Australia’s parliament has approved a bill to amend the country’s privacy laws, dramatically increasing maximum penalties to A$50 million for companies and data controllers who have suffered data breaches in large scale.

The pecuniary penalty introduced by the new bill is set at the highest:

  • 50 million Australian dollars
  • Three times the value of any benefit gained from misuse of information
  • 30% of a company’s adjusted revenue during the relevant period

Previously, the penalty for severe data exposures was A$2.22 million, which was considered totally insufficient to incentivize companies to improve their data security mechanisms.

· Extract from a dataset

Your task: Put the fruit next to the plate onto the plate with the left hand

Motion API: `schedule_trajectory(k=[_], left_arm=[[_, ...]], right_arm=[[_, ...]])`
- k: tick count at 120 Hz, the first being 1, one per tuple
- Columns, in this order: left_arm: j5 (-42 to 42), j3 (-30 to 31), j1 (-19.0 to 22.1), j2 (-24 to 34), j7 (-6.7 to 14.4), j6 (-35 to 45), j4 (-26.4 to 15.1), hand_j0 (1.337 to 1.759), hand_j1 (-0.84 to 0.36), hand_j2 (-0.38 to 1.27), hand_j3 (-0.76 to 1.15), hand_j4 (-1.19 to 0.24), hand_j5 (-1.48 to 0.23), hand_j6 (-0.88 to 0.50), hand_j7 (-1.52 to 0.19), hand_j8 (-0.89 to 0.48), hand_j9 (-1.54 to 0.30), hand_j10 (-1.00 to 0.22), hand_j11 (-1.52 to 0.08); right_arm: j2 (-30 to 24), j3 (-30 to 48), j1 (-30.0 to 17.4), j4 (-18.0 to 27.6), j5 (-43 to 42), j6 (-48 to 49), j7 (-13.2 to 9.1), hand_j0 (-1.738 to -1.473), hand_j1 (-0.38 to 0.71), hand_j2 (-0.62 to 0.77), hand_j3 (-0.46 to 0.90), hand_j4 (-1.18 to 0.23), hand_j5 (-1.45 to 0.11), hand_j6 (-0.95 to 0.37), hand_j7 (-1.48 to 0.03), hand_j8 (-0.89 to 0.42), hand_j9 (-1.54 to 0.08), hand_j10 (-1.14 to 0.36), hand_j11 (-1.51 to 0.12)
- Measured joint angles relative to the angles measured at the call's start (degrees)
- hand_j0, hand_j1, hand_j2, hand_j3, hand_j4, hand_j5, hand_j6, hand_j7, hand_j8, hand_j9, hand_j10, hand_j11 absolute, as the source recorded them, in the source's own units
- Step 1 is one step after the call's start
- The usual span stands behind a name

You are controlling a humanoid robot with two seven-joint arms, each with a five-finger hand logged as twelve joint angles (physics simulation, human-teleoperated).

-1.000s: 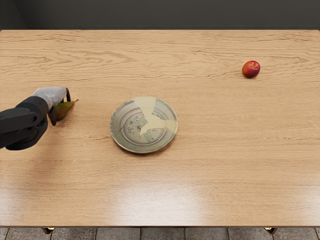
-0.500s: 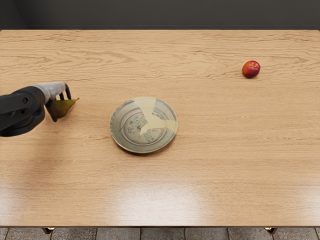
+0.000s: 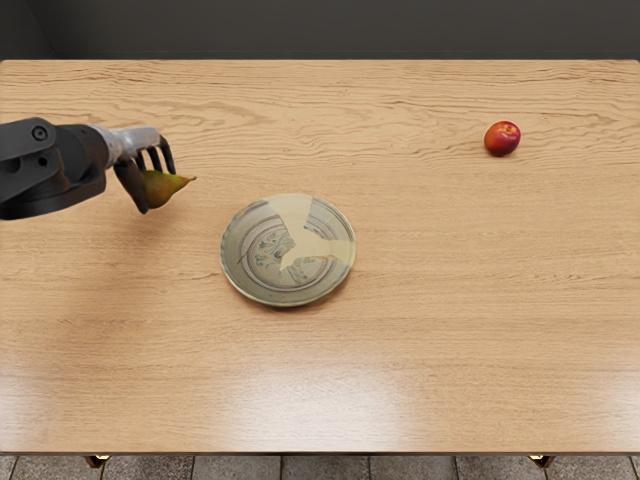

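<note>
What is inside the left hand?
A pear, its narrow end sticking out to the right. The fingers of the left hand cover its top and rear, so that part cannot be seen.

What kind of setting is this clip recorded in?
Probably a simulated tabletop setup, dining-like: a wooden table, one patterned plate, a red fruit far right, a pear gripped by the left robot hand, with a dark wall behind.

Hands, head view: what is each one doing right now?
Left hand: closed on the pear, left of the plate, not over it.
Right hand: not in view.
</note>
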Motion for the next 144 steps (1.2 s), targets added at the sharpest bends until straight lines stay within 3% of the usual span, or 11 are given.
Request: schedule_trajectory(k=[52, 81, 139, 144], left_arm=[[-5.83, -0.24, -3.68, -1.28, 0.01, -1.25, -1.48, 1.656, -0.32, 0.37, 0.00, -0.50, -0.95, -0.35, -0.93, -0.47, -0.92, -0.69, -0.92], [-7.30, -0.29, -4.15, -4.66, 0.02, -1.42, -1.66, 1.656, -0.33, 0.38, 0.00, -0.51, -0.96, -0.37, -0.93, -0.47, -0.92, -0.70, -0.92], [-9.71, -0.14, -5.23, -10.77, -0.02, -1.41, -1.53, 1.657, -0.36, 0.52, 0.00, -0.67, -0.94, -0.44, -0.92, -0.54, -0.93, -0.70, -0.93], [-9.71, -0.08, -5.63, -11.06, -0.02, -1.79, -1.27, 1.657, -0.33, 0.48, 0.00, -0.63, -0.89, -0.45, -0.88, -0.49, -0.88, -0.66, -0.88]], right_arm=[[0.00, 0.00, -0.07, 0.00, 0.02, -0.01, 0.00, -1.658, -0.31, -0.01, 0.00, -0.03, -0.04, -0.03, -0.04, -0.03, -0.04, -0.03, -0.04], [0.00, 0.00, -0.09, 0.00, 0.02, -0.01, 0.00, -1.658, -0.31, -0.01, 0.00, -0.03, -0.04, -0.03, -0.04, -0.03, -0.04, -0.03, -0.04], [-0.04, 0.00, -0.46, 0.00, 0.02, -0.01, 0.00, -1.658, -0.31, -0.01, 0.00, -0.03, -0.04, -0.03, -0.04, -0.03, -0.04, -0.03, -0.04], [-0.06, 0.00, -0.48, 0.01, 0.02, -0.01, 0.00, -1.658, -0.31, -0.01, 0.00, -0.03, -0.04, -0.03, -0.04, -0.03, -0.04, -0.03, -0.04]])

The new bill follows a series of recent cyberattacks against Australian businesses, including ransomware and network breaches, resulting in the exposure of highly sensitive data for millions of people in the country.

“The Albanian Labor government wasted no time in responding to recent major data breaches. We announced, introduced and enacted legislation in just over a month,” reads the media announcement.

“These new, tougher penalties send a clear message to big businesses that they need to do better to protect the data they collect.”

The most notable incidents were the data breach by telecommunications provider Optus which impacted 11 million people and the Medibank insurance company ransomware attack that exposed the data of 9.7 million.

“Major privacy breaches over the past few months have shown that existing safeguards are outdated and inadequate. These reforms make it clear to businesses that the penalty for a major data breach can no longer be viewed as the cost of making business.” – Australian Government.

In addition to setting higher fines, the new bill also gives more powers to the Australian Information Commissioner’s Office (OAIC) ​​to become more involved in the process of resolving privacy breaches and scope determination.

The CATO has welcomed passage of the amendment and promised Australians that he would use his increased role to better protect people and the country’s economy.

“The updated sanctions will bring Australian privacy law closer to competition and consumer remedies and international sanctions under the European General Data Protection Regulation,” Commissioner Angelene Falk said. .

“In seeking sanctions or taking regulatory action, our approach will continue to be pragmatic, evidence-based and proportionate.”

By way of comparison, Europe GDPR imposes fines up to 10 million euros or (whichever is greater) up to 2% of the total turnover of the previous financial year.

For “particularly serious infringements”, the above amount is doubled to 20 million euros and 4% of annual turnover.